The A460 is a main road in the Midlands of England. It runs from Wolverhampton in the West Midlands to Rugeley in Staffordshire. It is also a primary road linking Wolverhampton and Cannock with the M54, M6 and M6 Toll.

Route

Wolverhampton – Cannock

The road begins at the Elephant and Castle Junction with the A449 in Wolverhampton City Centre (although it originally began in Princes Square). The junction is named after a pub which once stood at the junction and was controversially demolished overnight. The A460 begins as Cannock Road and passes a Home Bargains and an Iceland Foods at Phoenix Retail Park. It then heads northeast towards the outskirts of the city passing Springfield, Fallings Park and New Cross Hospital. It passes a McDonald's and then meets B4156 to form the Scotlands Roundabout. It then passes Wood Hayes and leaves Wolverhampton entering into Staffordshire.
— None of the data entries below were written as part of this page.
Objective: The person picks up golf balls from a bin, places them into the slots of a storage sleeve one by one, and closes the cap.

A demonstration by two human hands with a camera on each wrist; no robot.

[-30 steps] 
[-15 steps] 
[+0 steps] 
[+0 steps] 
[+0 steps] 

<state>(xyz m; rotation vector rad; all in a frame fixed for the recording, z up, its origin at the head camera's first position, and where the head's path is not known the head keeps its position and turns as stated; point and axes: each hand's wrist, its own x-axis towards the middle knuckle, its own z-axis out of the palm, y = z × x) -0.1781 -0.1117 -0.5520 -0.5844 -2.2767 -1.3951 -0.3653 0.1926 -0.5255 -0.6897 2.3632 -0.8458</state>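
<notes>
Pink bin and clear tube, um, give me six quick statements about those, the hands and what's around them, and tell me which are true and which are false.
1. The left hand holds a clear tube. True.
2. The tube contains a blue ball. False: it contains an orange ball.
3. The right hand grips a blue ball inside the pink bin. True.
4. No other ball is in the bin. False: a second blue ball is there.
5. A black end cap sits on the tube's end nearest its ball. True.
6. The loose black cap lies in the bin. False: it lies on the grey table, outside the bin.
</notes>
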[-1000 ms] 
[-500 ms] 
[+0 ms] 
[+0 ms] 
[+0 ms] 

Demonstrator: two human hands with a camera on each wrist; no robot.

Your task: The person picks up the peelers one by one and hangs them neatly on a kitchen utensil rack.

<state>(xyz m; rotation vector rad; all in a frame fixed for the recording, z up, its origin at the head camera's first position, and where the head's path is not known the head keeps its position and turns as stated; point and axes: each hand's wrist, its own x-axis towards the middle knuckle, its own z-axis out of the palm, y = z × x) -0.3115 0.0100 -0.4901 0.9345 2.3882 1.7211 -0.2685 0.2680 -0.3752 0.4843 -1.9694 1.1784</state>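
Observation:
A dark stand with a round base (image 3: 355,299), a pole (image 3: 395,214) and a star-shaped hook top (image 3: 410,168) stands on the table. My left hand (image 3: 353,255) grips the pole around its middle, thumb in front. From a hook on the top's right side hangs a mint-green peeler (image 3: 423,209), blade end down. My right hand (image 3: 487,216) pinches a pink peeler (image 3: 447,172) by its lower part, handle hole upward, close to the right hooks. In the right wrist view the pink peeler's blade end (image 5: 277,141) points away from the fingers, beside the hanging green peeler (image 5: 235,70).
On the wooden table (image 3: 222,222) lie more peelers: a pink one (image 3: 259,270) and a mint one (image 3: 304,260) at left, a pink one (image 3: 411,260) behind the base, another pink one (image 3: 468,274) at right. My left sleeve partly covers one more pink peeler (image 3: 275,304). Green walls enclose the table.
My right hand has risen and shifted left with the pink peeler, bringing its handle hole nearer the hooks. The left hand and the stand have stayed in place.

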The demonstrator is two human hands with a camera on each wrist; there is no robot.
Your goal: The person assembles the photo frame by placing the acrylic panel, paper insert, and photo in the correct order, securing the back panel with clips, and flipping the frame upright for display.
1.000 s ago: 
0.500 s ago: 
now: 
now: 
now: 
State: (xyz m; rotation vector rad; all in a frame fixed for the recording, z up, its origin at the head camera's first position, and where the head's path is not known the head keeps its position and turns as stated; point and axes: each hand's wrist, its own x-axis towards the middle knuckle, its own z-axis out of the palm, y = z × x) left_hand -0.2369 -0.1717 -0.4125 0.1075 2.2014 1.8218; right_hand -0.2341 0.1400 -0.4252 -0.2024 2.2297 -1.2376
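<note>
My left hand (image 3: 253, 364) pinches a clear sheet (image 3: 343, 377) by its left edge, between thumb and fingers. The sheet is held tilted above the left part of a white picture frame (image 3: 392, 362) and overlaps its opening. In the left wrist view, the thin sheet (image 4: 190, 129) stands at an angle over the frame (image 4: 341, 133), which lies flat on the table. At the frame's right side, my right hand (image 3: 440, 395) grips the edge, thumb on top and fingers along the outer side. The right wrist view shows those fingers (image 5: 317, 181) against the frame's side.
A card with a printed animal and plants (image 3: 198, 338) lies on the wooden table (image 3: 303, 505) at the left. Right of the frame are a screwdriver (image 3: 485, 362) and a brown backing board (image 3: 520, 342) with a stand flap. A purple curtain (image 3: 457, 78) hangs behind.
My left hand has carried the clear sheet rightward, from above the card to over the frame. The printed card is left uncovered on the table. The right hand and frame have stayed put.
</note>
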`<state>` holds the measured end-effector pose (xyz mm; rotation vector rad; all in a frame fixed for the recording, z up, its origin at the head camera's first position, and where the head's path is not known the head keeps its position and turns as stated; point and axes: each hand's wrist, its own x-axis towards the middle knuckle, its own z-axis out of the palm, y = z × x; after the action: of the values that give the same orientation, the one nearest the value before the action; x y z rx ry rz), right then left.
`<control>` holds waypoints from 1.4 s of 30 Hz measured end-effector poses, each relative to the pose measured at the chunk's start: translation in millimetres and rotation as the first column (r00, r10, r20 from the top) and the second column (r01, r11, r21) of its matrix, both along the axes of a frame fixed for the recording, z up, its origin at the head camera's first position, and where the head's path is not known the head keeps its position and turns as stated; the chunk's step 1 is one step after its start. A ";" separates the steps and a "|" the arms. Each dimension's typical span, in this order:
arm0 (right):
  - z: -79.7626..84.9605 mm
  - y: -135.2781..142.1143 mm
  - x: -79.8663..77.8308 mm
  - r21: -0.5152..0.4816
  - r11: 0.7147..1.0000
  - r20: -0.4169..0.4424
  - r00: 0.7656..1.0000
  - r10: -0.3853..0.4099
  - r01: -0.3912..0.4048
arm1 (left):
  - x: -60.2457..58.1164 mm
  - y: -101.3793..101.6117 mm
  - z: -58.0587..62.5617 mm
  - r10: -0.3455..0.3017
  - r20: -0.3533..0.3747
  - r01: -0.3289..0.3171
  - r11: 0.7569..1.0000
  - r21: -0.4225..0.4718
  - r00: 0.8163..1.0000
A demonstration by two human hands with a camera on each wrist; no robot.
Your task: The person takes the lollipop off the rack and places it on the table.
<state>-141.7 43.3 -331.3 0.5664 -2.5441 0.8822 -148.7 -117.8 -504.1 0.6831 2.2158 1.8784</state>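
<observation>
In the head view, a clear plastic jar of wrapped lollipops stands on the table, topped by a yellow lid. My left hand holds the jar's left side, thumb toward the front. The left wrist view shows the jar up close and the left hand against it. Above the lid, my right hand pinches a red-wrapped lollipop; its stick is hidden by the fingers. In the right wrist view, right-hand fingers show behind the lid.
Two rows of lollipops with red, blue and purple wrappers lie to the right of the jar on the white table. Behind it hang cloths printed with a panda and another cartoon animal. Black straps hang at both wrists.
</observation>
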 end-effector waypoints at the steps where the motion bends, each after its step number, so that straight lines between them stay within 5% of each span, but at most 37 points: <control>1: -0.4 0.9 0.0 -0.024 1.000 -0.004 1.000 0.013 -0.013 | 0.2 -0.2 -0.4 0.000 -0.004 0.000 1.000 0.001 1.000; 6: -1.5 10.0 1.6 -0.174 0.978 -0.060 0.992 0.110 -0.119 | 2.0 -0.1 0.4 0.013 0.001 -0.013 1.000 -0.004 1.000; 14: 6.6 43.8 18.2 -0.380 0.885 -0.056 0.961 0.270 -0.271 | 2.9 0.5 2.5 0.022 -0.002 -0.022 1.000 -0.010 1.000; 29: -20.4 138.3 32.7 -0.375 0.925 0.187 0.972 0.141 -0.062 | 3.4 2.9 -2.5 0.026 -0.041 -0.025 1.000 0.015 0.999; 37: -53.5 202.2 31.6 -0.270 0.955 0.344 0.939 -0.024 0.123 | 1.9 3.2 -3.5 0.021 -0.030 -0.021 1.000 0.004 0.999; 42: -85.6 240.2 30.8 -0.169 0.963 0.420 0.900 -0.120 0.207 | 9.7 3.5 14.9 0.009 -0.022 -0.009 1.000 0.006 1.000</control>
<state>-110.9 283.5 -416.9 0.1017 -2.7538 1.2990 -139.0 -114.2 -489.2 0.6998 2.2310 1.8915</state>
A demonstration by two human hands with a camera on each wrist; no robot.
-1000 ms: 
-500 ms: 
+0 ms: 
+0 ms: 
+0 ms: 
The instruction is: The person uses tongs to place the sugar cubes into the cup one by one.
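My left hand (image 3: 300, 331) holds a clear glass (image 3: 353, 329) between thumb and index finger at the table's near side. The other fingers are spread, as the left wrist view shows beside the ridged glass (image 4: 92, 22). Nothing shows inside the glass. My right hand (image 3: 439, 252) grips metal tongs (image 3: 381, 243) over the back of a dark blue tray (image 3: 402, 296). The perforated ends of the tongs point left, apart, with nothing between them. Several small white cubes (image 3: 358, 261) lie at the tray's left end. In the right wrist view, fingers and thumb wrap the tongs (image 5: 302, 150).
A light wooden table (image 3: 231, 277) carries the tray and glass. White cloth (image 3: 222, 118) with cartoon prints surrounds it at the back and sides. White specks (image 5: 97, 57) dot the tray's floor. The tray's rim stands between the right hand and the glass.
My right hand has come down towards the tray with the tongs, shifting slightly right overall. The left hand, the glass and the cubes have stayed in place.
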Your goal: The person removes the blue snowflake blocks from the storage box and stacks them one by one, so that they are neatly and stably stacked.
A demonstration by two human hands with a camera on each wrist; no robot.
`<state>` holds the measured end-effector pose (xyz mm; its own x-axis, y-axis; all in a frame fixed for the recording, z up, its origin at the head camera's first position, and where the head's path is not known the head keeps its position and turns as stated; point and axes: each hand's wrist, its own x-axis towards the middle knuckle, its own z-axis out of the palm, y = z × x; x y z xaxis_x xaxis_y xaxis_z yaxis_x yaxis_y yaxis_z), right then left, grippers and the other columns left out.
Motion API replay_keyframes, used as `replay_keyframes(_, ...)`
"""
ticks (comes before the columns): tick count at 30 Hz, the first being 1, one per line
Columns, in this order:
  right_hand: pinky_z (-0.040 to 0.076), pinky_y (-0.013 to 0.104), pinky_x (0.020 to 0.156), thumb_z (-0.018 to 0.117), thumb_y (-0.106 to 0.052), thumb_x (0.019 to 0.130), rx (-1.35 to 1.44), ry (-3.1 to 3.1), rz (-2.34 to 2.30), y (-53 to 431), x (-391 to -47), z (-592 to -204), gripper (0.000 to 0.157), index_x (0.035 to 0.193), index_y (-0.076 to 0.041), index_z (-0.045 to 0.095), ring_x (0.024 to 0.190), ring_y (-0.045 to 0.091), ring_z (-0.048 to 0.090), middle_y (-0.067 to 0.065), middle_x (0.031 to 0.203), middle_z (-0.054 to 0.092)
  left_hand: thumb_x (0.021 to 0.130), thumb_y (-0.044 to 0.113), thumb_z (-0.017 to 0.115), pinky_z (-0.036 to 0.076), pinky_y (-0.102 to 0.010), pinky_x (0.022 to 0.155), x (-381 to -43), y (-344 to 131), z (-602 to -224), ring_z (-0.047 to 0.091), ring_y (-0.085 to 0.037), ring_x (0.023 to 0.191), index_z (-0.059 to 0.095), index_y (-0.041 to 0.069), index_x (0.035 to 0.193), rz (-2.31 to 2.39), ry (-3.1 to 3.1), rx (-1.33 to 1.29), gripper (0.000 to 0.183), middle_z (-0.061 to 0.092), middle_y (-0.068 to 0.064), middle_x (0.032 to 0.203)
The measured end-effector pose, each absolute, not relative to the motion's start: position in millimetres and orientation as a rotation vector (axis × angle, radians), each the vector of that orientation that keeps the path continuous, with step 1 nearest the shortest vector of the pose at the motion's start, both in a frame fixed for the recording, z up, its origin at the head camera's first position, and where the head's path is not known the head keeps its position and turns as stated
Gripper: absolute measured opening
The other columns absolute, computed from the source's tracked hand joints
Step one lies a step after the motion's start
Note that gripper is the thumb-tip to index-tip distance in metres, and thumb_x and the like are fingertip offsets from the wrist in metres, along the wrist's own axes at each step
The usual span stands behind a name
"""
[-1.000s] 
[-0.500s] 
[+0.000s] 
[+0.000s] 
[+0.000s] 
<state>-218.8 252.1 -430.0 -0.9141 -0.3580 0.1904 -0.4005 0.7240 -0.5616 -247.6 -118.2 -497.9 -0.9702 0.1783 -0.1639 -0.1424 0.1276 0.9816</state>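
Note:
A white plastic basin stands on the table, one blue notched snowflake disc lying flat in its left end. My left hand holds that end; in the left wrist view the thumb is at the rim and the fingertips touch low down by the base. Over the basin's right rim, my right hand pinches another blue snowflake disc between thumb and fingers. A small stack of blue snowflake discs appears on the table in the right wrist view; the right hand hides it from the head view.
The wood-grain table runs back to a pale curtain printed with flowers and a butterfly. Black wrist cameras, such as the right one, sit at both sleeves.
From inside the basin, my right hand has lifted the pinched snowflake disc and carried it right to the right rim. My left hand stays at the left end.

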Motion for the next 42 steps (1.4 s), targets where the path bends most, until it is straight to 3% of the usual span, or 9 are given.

It becomes the main road through the hamlet of Westcroft and then runs to the west of Essington. The road then meets the M54 at Junction 1 and passes Featherstone and Shareshill. Then it meets the A462 and M6 at Junction 11. This is where it makes the primary road for people travelling northeast and southwest between the two motorways.

At Junction 11, the road heads towards Cannock as Wolverhampton Road. It enters into Saredon at a roundabout with Tollbooth 8 of the M6 Toll and the A4601, which was the original route of the A460 through Cannock Town Centre. The road heads east from the roundabout as Lodge Lane and is parallel to the M6 Toll. It then meets the A5 and A34 entering into Cannock.

Cannock – Rugeley
The A460 begins to head towards Rugeley into Cannock passing Orbital Retail Park and Designer Outlet West Midlands as Eastern Way. It meets the A5190 and then passes a McDonald's and a Texaco as it runs through Hawks Green. It then begins to run further northeast as Old Hednesford Road as it meets the north end of the A4601 and passes a KFC. It then runs to Hill Top Roundabout as East Cannock Road passing a Texaco and The Plough and Harrow pub. It then becomes Uxbridge Street and runs through Hednesford. Then it leaves the town as Rugeley Road and heads into Cannock Chase.

The A460 runs directly through Cannock Chase and becomes the primary road linking Cannock and Rugeley. It becomes the Hednesford Road and runs directly into Rugeley Town Centre, passing Ravenhill and meeting the B5013 near Elmore Park. It passes through the town centre as Western Springs Road, then becomes Wolseley Road past the Stag's Leap pub, and then terminates at the A51 north of the town.